*** Opening of RECORDS FOR THE TASK ***

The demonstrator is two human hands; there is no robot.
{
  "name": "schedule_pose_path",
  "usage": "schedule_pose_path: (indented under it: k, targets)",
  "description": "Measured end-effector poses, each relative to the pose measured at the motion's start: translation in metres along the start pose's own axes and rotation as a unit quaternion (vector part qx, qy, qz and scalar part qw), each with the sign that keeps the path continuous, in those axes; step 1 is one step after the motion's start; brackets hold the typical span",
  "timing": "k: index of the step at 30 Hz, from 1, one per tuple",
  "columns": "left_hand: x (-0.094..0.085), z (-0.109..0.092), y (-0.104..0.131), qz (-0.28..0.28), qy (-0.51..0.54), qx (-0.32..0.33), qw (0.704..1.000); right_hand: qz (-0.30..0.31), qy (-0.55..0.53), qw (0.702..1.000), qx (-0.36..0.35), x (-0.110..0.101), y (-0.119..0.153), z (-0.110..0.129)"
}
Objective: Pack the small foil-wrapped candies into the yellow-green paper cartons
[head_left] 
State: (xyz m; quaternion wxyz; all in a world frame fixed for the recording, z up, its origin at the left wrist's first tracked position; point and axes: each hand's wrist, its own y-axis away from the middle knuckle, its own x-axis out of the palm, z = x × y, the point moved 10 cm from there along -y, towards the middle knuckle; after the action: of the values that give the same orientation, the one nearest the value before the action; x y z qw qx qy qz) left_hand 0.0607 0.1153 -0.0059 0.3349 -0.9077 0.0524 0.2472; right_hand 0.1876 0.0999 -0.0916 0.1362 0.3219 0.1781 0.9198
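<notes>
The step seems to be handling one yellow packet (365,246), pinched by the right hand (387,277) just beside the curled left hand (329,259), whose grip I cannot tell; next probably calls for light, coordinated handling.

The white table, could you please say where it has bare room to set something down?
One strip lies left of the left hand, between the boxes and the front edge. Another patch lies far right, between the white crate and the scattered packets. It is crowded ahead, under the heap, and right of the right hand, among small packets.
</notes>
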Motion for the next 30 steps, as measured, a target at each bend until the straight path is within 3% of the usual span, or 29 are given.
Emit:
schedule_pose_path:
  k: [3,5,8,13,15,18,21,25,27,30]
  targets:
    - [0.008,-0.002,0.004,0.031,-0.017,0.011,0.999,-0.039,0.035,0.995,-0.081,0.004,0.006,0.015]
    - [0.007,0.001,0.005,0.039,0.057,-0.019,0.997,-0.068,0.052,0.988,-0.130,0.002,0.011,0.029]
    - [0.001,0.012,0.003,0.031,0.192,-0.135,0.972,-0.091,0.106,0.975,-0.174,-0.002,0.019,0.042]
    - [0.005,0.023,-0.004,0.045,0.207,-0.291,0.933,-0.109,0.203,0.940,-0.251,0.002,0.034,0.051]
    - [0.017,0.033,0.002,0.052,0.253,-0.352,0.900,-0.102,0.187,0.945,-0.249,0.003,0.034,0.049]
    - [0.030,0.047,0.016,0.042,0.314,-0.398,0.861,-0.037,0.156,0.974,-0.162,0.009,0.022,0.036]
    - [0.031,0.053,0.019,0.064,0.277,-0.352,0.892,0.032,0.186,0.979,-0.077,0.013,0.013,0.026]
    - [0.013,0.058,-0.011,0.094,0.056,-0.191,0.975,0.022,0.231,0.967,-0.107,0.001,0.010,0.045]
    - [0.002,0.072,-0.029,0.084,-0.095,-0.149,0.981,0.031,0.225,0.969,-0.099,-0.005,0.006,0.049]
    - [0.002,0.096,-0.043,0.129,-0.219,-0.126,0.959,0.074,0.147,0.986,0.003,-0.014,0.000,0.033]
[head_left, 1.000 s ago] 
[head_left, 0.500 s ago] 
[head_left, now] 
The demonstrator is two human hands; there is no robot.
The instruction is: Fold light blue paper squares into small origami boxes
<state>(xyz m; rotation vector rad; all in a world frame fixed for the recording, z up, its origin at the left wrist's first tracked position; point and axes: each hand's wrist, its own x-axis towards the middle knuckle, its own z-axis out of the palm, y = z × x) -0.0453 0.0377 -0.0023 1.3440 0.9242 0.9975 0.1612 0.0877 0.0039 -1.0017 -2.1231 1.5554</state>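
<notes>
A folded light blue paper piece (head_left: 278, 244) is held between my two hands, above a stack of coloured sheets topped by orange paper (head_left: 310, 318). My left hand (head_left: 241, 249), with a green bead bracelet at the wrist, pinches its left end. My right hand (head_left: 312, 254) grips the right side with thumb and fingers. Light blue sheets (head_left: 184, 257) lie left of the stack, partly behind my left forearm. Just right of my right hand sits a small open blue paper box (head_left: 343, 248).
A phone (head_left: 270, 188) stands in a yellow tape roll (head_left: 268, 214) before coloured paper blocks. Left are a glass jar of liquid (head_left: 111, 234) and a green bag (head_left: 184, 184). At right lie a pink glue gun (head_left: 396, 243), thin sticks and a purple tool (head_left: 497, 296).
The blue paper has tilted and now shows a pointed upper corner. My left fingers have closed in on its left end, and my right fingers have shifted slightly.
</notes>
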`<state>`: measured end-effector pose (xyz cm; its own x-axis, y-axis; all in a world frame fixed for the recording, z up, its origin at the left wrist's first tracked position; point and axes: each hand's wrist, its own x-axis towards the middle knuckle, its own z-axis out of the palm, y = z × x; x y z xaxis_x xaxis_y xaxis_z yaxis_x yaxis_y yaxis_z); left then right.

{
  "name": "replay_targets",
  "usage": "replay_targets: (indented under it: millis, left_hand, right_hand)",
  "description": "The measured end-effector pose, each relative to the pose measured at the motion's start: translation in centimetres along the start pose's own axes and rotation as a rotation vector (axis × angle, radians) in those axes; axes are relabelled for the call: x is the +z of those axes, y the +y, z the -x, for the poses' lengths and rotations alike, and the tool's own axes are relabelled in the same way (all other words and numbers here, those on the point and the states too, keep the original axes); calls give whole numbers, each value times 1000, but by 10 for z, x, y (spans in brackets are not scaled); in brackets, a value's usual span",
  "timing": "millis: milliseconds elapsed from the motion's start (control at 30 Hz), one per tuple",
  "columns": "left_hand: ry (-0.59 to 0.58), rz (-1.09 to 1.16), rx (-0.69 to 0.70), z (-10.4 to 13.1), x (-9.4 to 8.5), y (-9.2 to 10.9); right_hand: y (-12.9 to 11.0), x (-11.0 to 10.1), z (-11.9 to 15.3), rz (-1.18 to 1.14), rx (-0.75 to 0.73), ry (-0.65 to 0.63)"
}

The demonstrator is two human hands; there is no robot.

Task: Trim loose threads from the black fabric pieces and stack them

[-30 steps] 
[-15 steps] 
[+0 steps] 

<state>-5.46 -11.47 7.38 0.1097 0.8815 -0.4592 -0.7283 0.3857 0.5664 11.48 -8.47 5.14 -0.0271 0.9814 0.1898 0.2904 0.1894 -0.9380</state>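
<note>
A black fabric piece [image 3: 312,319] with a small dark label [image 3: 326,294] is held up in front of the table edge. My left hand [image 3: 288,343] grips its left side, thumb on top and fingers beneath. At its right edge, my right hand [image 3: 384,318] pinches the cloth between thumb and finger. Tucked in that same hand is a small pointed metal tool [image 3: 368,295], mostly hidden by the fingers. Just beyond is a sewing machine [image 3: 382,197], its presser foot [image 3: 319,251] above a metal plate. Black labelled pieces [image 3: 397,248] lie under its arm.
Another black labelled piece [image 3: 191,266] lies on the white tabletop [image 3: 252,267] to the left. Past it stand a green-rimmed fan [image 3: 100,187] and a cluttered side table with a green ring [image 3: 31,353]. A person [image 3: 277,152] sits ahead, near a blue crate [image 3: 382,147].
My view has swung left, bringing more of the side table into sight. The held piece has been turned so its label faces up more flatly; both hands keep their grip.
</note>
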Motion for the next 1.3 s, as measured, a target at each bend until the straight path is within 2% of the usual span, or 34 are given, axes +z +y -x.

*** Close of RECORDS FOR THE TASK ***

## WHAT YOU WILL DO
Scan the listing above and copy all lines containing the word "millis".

## SOLUTION TO THE EXERCISE
  "usage": "replay_targets: (indented under it: millis, left_hand, right_hand)",
  "timing": "millis: milliseconds elapsed from the motion's start (control at 30 Hz), one per tuple",

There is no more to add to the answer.